- Exercise directions: In the records below, tally each line that contains the word "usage" and give the total only.

- Data excerpts:
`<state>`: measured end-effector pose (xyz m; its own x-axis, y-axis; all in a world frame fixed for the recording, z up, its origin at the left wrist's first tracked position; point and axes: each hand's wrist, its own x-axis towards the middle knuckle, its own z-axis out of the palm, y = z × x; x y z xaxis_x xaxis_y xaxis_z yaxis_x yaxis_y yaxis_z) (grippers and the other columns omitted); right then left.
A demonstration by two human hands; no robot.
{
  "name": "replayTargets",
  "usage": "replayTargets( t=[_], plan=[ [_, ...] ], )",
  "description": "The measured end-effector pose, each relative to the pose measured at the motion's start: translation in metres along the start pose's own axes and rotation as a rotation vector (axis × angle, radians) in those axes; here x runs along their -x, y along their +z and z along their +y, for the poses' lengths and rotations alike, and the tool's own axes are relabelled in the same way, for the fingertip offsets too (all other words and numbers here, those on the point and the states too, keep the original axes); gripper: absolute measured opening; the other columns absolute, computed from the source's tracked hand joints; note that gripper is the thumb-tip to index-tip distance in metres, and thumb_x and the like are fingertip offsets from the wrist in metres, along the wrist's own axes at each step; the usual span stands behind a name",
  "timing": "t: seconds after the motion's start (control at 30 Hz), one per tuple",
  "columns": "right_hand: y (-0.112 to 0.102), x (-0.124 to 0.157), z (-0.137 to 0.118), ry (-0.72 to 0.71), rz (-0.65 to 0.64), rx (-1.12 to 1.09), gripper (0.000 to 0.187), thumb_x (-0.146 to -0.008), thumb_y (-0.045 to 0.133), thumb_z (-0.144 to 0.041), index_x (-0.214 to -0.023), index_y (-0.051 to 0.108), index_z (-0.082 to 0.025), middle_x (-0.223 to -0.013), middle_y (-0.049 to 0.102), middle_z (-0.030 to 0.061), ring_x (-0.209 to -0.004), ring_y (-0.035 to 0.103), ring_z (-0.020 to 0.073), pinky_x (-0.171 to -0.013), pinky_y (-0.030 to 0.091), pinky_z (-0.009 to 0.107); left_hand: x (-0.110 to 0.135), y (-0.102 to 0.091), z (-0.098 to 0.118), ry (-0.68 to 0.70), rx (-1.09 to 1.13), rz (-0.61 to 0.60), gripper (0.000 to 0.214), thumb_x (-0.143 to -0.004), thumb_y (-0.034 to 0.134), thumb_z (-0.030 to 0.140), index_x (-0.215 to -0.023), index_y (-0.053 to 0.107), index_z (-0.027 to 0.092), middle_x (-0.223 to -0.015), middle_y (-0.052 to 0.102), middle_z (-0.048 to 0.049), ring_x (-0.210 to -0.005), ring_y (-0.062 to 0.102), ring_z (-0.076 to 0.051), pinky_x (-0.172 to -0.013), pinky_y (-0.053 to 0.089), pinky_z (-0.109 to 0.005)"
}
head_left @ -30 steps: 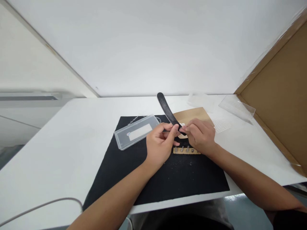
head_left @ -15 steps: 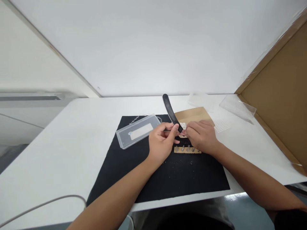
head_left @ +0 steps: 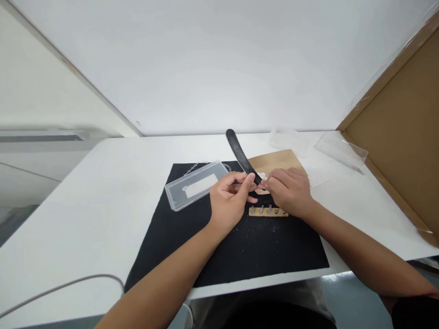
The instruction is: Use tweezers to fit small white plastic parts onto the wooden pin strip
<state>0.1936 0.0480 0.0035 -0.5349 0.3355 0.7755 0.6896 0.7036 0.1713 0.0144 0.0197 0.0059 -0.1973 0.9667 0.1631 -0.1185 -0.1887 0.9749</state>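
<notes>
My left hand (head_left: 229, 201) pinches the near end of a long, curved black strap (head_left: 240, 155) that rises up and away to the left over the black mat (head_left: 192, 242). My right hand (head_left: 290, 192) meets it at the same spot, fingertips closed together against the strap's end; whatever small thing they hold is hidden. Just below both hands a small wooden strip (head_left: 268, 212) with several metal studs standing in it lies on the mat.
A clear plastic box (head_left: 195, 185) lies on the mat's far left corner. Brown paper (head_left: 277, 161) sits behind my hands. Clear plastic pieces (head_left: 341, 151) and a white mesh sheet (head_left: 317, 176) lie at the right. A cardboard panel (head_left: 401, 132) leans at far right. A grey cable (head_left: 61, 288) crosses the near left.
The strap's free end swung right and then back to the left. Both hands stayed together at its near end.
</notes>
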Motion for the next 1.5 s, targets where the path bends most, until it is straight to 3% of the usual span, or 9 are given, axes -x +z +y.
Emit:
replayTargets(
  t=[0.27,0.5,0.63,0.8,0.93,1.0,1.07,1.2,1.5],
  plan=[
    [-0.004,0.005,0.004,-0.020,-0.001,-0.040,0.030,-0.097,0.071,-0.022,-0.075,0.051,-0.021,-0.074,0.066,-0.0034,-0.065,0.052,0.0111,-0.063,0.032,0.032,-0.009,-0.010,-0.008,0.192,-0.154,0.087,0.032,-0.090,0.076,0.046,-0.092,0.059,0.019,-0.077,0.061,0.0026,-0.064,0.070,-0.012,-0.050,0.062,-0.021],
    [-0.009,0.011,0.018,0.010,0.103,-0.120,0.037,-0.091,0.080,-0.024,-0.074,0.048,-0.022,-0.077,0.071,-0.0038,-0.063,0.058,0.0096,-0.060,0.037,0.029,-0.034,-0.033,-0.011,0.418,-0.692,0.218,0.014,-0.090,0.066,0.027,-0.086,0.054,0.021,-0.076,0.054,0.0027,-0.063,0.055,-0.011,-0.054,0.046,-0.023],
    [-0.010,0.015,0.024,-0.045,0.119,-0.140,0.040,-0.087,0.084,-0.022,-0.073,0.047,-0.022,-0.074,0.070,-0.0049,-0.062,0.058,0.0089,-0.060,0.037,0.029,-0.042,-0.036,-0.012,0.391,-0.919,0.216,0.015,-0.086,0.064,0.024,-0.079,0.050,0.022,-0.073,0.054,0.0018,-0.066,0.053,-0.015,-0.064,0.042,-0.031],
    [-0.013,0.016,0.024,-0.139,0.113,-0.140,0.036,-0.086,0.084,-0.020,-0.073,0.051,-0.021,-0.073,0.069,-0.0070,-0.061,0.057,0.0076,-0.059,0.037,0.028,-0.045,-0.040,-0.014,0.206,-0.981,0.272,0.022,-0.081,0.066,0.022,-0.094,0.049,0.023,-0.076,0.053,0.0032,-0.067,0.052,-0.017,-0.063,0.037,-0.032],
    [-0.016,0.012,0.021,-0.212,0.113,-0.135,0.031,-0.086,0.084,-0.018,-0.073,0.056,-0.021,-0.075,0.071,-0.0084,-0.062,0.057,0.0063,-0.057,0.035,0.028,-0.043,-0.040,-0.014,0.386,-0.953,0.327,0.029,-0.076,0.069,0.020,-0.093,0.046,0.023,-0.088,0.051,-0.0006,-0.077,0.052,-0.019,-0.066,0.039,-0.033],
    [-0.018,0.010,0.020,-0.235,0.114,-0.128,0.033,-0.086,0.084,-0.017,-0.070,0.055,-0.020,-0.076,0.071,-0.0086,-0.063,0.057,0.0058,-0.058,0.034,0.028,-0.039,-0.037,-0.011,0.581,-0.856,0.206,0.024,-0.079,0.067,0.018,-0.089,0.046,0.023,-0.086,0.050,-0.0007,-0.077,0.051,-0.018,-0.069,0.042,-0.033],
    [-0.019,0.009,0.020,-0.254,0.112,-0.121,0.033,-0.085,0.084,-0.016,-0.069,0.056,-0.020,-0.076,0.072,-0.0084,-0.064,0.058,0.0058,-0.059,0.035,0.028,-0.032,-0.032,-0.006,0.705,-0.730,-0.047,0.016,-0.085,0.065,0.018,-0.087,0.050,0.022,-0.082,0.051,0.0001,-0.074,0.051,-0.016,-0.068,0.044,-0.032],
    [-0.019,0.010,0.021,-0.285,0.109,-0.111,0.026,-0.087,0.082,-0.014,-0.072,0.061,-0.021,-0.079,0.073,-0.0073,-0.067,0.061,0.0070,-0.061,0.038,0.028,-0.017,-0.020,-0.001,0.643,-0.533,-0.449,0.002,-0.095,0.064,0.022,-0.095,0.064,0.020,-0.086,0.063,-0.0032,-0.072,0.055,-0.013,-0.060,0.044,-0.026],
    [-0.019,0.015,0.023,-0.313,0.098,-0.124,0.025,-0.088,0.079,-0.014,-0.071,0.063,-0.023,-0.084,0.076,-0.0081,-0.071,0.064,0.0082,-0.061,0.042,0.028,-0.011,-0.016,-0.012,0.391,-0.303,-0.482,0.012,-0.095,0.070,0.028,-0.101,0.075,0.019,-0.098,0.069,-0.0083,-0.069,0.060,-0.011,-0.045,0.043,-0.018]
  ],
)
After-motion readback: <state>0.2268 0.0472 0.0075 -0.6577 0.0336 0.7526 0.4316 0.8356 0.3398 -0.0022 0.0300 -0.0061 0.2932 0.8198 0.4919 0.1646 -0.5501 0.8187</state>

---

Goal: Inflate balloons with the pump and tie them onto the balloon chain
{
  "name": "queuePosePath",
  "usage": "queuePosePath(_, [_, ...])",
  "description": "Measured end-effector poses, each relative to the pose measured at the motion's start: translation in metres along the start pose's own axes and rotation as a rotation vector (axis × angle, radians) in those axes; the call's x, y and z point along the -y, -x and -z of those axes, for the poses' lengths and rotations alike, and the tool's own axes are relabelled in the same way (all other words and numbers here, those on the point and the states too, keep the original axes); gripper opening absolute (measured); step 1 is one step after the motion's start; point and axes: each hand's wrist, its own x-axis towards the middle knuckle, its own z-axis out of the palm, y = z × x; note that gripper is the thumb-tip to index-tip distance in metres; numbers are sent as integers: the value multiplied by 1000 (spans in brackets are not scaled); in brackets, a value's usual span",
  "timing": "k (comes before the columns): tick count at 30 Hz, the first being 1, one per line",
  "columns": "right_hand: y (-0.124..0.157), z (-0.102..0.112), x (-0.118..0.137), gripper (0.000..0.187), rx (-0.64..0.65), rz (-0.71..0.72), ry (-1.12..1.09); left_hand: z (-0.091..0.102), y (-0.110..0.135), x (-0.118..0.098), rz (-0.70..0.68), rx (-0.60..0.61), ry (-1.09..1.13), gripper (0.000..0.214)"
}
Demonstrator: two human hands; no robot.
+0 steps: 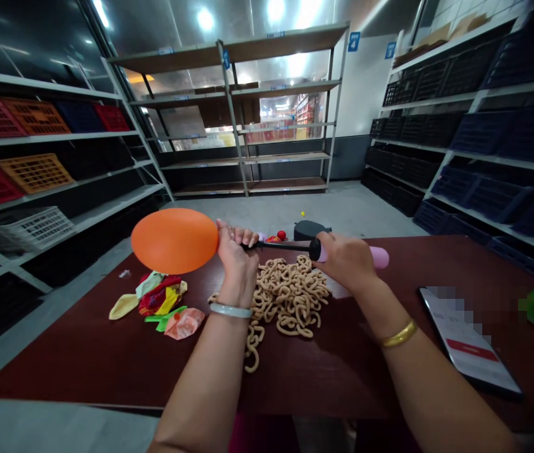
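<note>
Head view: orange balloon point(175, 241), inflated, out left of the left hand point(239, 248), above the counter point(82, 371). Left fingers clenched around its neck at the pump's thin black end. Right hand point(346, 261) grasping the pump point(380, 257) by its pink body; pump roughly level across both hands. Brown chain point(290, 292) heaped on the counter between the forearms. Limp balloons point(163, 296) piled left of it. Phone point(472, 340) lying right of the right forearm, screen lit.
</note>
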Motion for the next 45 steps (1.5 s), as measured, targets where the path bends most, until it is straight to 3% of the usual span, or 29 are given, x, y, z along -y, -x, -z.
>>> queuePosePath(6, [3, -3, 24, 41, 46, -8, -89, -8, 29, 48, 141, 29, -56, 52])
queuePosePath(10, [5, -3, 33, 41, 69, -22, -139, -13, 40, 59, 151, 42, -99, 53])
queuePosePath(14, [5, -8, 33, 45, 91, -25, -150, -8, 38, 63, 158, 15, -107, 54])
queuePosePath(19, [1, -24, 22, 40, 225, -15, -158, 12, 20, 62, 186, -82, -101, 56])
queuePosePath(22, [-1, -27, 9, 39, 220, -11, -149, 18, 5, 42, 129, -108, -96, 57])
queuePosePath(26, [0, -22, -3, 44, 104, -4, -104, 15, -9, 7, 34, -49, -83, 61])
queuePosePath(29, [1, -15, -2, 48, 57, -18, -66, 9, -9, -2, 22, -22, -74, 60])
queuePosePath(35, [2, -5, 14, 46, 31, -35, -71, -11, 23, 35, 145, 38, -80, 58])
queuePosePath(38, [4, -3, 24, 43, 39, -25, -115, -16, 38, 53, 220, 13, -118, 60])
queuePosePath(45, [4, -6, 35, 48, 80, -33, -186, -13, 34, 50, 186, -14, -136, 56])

- Task output: 2